Ripercorrendo l'intero processo di esportazione Frangez spiega come, in un primo momento gli armamenti giungono in Slovenia provenienti dai mercati esteri, in piena violazione delle leggi della Federazione Jugoslava, con la motivazione che la fornitura serviva per ogni possibile attacco dell'esercito jugoslavo (JNA). Durante il 1991 vengono effettuate cinque spedizioni e, stando a quanto affermato da Ludvik Zvonar, responsabile per le nuove forniture di armi presso il Ministero della Difesa, il quale dichiara che le armi venivano acquistate grazie a dei crediti commerciali acquisiti all'estero e acquisendo così valuta straniera: da ognuno di quelle transazioni era possibile ottenere tre o quattro milioni di marchi tedeschi. A procurare a Zvonar i fondi per l’acquisizione delle nuove armi era Janez Jansa in persona, che forniva grandi quantità di contante. E pensare che da anni il Premier Jansa si difende dagli attacchi dell’opposizione affermando che le forniture di armi non venivano pagate in contanti.
Lo stesso Edi Rijavec testimonia il processo di esecuzione delle forniture, spiegando che "una volta aperti i container, si separavano le armi destinate all'equipaggiamento militare dell'esercito sloveno da quelle destinate all’esportazione, e circa il 90% la merce che non era interessante per la Slovenia, come kalasnikov 5.45, pistole e caschi, venivano riversato sul mercato croato". "Per ogni cargo che giungeva in Slovenia veniva interpellato il Ministro della difesa Janez Jansa che personalmente controllava ogni fornitura", afferma Rijavec confermando che Jansa ha organizzato almeno cinque grandi transazioni.

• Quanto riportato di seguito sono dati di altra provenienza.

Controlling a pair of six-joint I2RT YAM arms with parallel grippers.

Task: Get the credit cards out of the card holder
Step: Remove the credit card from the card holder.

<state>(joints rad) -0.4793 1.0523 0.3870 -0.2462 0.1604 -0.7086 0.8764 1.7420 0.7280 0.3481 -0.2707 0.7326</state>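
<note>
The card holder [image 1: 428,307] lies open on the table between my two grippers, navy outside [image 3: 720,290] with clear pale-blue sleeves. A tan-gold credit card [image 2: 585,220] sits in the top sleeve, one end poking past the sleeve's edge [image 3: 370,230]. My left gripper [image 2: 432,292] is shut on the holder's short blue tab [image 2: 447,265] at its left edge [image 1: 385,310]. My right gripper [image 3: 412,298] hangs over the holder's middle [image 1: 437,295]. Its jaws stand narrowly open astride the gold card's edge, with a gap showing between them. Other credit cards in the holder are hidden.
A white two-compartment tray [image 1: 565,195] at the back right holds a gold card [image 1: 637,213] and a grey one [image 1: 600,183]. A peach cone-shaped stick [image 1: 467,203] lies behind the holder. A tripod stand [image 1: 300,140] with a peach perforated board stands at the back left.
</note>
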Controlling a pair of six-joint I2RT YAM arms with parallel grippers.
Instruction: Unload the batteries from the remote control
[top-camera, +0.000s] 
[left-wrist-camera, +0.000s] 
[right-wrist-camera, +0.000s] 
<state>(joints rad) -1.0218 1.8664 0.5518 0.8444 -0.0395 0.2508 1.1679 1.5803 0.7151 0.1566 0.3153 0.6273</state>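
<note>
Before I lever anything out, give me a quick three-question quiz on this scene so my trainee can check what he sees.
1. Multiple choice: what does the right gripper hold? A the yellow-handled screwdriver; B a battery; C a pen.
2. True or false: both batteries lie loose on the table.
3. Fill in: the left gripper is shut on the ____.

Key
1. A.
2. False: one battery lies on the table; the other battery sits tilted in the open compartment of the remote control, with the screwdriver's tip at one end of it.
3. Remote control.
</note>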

In tali operazioni furono coinvolti i massimi esponenti le potere politico della Slovenia, tra cui, oltre Jansa, Janez Drnovsek, Herman Rigelnik, Dmitrij Rupel e Igor Bavcar, i quali si incontrarono il 6 gennaio nel 1993 per decidere "di interrompere le forniture di armi nei confronti degli Stati vicini dei Balcani". Uno stenogramma di quella riunione conferma che Janez Jansa ha dichiarato: "Quando si parla di forniture di armi, quelli sono fatti miei, ma sappiate che non ho mai preso una decisione da solo. Comunque sono d’accordo che le forniture verso bosniaci e croati vengano interrotte". Dalla stessa trascrizione si viene a sapere che nelle forniture sono stati coinvolti anche austriaci che fornivano armi alla Slovenia, come da loro stessi confermato in via non ufficiale.

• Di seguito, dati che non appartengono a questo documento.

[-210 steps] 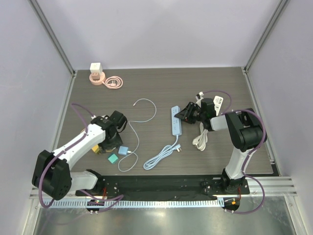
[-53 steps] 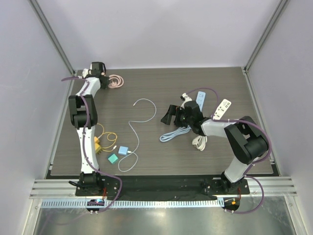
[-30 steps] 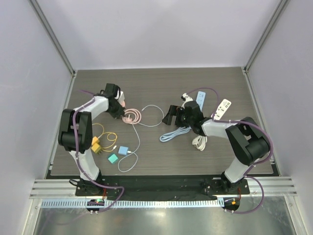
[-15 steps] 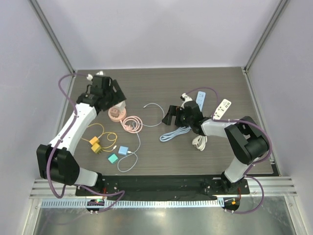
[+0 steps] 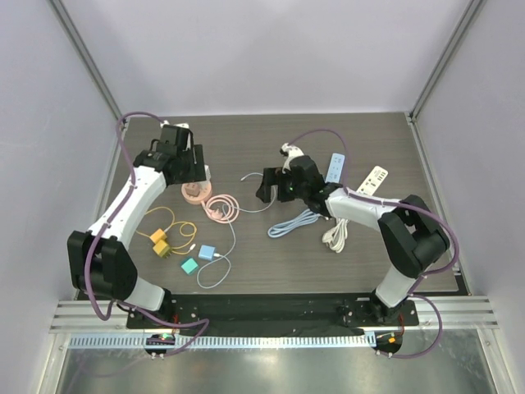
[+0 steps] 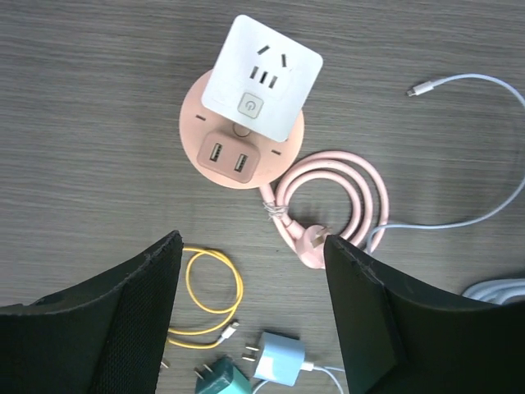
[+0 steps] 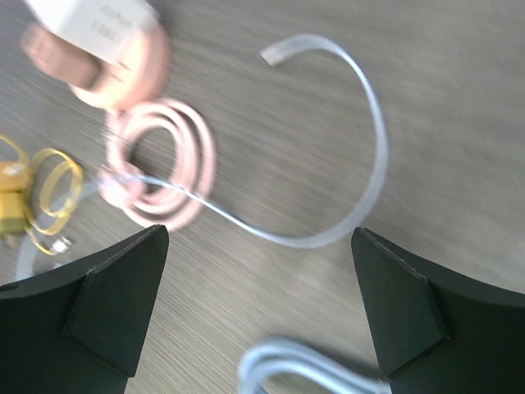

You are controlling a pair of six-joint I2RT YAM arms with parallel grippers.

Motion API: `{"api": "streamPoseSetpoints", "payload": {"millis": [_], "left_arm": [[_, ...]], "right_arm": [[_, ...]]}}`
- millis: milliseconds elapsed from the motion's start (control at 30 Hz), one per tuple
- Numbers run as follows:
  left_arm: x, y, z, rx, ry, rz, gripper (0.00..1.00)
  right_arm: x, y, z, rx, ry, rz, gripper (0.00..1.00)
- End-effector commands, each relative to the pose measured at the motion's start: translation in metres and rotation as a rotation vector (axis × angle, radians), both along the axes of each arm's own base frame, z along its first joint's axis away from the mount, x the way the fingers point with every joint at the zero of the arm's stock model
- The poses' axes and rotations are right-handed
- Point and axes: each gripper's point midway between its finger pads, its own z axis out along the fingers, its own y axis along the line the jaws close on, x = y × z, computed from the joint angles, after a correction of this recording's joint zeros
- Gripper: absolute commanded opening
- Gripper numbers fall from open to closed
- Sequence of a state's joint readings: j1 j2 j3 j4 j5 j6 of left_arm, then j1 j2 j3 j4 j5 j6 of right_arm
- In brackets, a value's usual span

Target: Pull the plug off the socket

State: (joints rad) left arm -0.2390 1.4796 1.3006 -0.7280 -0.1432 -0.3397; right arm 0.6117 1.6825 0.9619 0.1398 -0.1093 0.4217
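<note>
Right arm swung left and toward the far side in the last half second. Left arm backed off to the far side of the socket unit, which hasn't shifted in that time (7 s back it sat in the far-left corner).

left gripper [image 6: 250, 245]: jaws apart, nothing in them, hovering clear of everything. Just beyond its fingertips is the pink base [image 6: 195, 135] with two USB ports, white cube [image 6: 261, 78] seated on top. Cube reads as the plug to pull; can't tell how it's seated in the base. pink cord [image 6: 328, 164] runs off the base into a coil just right of it, its plug end loose on the desk [image 5: 394, 135].

right gripper [image 7: 258, 234]: also wide open and empty, over the arc of the white cable [image 7: 379, 156], right of the socket unit, near but apart. That view is motion-blurred.

My read of the step: approach, nothing gripped, cube not yet off the base. Next move needs two grips. One gripper pins the pink base at its rim, the other closes on the cube's side faces and pulls straight up. Base looks light and loose, so without a hold-down it'll likely lift with the cube.

Nearer clutter, yellow cable [image 6: 238, 287] and blue charger [image 6: 279, 361], is out of the way.
</note>
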Motion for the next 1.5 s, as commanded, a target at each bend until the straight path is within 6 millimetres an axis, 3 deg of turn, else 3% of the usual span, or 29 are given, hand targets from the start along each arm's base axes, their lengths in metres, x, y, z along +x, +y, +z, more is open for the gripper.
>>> {"api": "streamPoseSetpoints", "payload": {"millis": [0,33,67,100,167,233,267,333,400,433,467,567,800,1033,1167,1233,1267,1367,1433,1467], "left_arm": [[0.003,0.013,0.020,0.046,-0.060,0.032,0.70],[0.003,0.018,0.024,0.058,-0.077,0.057,0.68],[0.005,0.021,0.031,0.055,-0.111,0.079,0.67],[0.001,0.027,0.040,0.037,-0.147,0.118,0.66],[0.002,0.036,0.056,0.005,-0.221,0.169,0.67],[-0.007,0.057,0.075,-0.002,-0.303,0.262,0.67],[-0.008,0.064,0.084,-0.002,-0.341,0.295,0.68],[-0.022,0.076,0.104,-0.003,-0.423,0.357,0.67],[-0.030,0.087,0.119,0.001,-0.499,0.405,0.67],[-0.034,0.089,0.119,-0.002,-0.516,0.420,0.67],[-0.040,0.092,0.134,-0.020,-0.578,0.435,0.68],[-0.048,0.093,0.142,-0.047,-0.627,0.447,0.67],[-0.042,0.081,0.138,-0.086,-0.592,0.401,0.67],[-0.034,0.067,0.129,-0.121,-0.551,0.347,0.66],[-0.032,0.066,0.127,-0.127,-0.540,0.342,0.66],[-0.032,0.066,0.126,-0.129,-0.540,0.345,0.66],[-0.032,0.067,0.126,-0.130,-0.541,0.349,0.66],[-0.033,0.068,0.126,-0.127,-0.545,0.354,0.66],[-0.033,0.069,0.126,-0.127,-0.547,0.357,0.66],[-0.034,0.069,0.127,-0.130,-0.550,0.358,0.66]], "right_arm": [[0.011,0.037,0.038,-0.001,-0.110,0.068,1.00],[0.008,0.050,0.042,0.005,-0.114,0.103,0.99],[0.013,0.066,0.061,0.019,-0.156,0.129,0.99],[0.001,0.084,0.053,0.001,-0.140,0.177,0.99],[0.002,0.109,0.073,0.008,-0.193,0.222,0.99],[-0.009,0.135,0.069,-0.007,-0.203,0.276,0.99],[-0.007,0.149,0.082,0.008,-0.230,0.292,0.99],[-0.005,0.172,0.077,-0.004,-0.243,0.336,0.98],[-0.007,0.179,0.058,-0.054,-0.201,0.374,0.95],[-0.006,0.184,0.033,-0.086,-0.167,0.394,0.94],[-0.007,0.190,0.032,-0.092,-0.164,0.417,0.91],[-0.005,0.198,0.000,-0.167,-0.147,0.449,0.86],[-0.006,0.200,-0.046,-0.364,-0.150,0.487,0.75],[-0.001,0.190,-0.061,-0.454,-0.152,0.462,0.61],[0.005,0.189,-0.063,-0.476,-0.165,0.436,0.59],[0.010,0.201,-0.055,-0.445,-0.182,0.438,0.56],[0.011,0.205,-0.064,-0.439,-0.169,0.445,0.54],[0.019,0.227,-0.064,-0.372,-0.163,0.433,0.44],[0.025,0.246,-0.049,-0.301,-0.175,0.418,0.38],[0.026,0.251,-0.057,-0.291,-0.167,0.416,0.36]]}}
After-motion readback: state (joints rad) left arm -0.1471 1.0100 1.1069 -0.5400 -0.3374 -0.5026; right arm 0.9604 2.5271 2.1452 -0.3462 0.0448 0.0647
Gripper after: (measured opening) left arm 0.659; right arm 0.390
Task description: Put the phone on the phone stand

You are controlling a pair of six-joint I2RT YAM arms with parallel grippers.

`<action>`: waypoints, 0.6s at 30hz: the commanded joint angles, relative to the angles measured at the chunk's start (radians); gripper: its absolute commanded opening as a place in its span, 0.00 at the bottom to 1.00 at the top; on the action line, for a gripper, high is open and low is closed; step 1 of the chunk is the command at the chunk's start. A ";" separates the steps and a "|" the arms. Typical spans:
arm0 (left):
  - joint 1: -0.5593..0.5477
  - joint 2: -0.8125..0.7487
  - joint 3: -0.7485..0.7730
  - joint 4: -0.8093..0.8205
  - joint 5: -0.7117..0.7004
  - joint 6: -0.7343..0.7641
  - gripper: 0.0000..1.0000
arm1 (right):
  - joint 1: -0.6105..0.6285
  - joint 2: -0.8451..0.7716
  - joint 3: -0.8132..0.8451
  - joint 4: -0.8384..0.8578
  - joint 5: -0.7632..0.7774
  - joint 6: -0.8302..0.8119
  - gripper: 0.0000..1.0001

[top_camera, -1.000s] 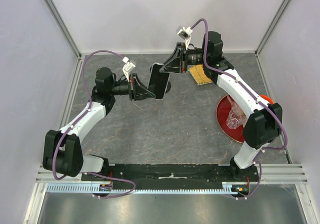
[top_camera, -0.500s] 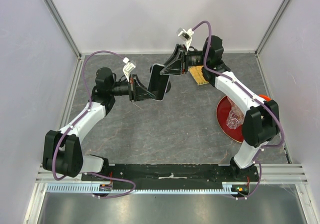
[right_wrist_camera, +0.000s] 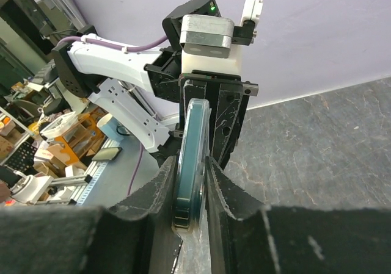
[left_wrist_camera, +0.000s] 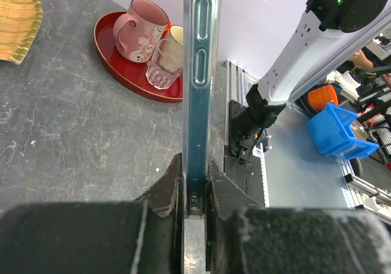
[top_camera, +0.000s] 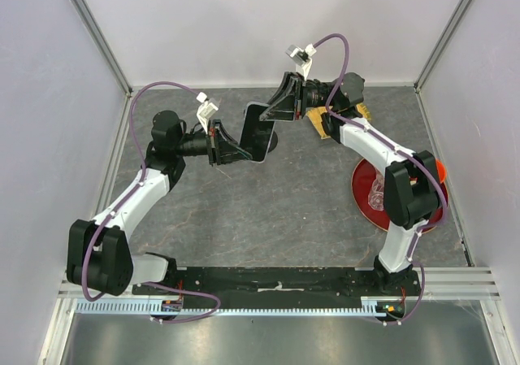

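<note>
The phone is a thin dark slab held on edge above the table's far middle. My left gripper is shut on its left end and my right gripper is shut on its upper right end. In the left wrist view the phone runs up edge-on from between my fingertips. In the right wrist view the phone sits between my fingertips, with the left gripper clamped on it beyond. The phone stand shows only as a dark round base edge just behind the phone.
A red plate at the right holds a clear glass; in the left wrist view the plate also holds a pink mug. A woven yellow dish lies at the back, under the right arm.
The right arm's elbow and forearm have swung left and back. Both grippers stay shut on the phone, which has barely moved.
</note>
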 commanded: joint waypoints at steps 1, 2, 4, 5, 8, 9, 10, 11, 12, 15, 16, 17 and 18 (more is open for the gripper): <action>0.004 -0.024 0.046 0.036 -0.032 0.031 0.02 | 0.013 -0.003 0.031 0.105 -0.026 0.070 0.26; 0.004 -0.026 0.046 0.036 -0.033 0.031 0.02 | 0.011 -0.005 0.034 0.091 -0.019 0.052 0.24; 0.004 -0.024 0.046 0.036 -0.035 0.031 0.02 | 0.011 -0.021 0.050 -0.092 0.006 -0.032 0.19; 0.005 -0.024 0.046 0.036 -0.035 0.031 0.02 | 0.011 -0.032 0.055 -0.180 0.016 -0.189 0.19; 0.005 -0.024 0.046 0.036 -0.035 0.031 0.02 | 0.011 -0.058 0.153 -0.734 0.094 -0.644 0.13; 0.004 -0.026 0.044 0.034 -0.035 0.031 0.02 | 0.014 -0.057 0.179 -0.920 0.115 -0.713 0.05; 0.004 -0.024 0.046 0.036 -0.035 0.031 0.02 | 0.016 -0.060 0.189 -0.924 0.117 -0.720 0.00; 0.004 -0.026 0.046 0.034 -0.035 0.030 0.02 | 0.016 -0.060 0.187 -0.921 0.105 -0.720 0.00; 0.004 -0.024 0.046 0.034 -0.035 0.030 0.02 | 0.016 -0.063 0.184 -0.914 0.111 -0.721 0.00; 0.007 -0.029 0.044 0.036 -0.047 0.028 0.02 | 0.016 -0.080 0.172 -0.899 0.137 -0.729 0.00; 0.010 -0.034 0.043 0.031 -0.062 0.027 0.11 | 0.014 -0.093 0.160 -0.889 0.148 -0.727 0.00; 0.015 -0.035 0.041 0.031 -0.082 0.022 0.20 | 0.010 -0.103 0.152 -0.879 0.189 -0.723 0.00; 0.022 -0.038 0.037 0.031 -0.093 0.022 0.28 | 0.007 -0.113 0.140 -0.830 0.209 -0.706 0.00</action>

È evidente, dunque, che il traffico di armi non vuole lasciare le terre dei Balcani dopo quella sanguinosa guerra, ed è ancora un motivo per i loro sporchi giochi di potere. Ora le armi non servono più ad uccidere la gente, ma ad eliminare dalla scena politica i personaggi politici "vecchio stile", divenendo un mezzo per l’avvento della nuova generazione di statisti all’indomani delle elezioni in Slovenia. Una storia vecchia di 10 anni, che non scalfirà certo un Paese come la Slovenia già membro dell’UE, ma servirà a sostituire la figura politica di Janez Jansa, con quella di un nuovo politico della "democrazia occidentale" come Borut Pahor, mentre le armi continueranno ad essere vendute verso i nuovi Paesi fomentando nuove guerre.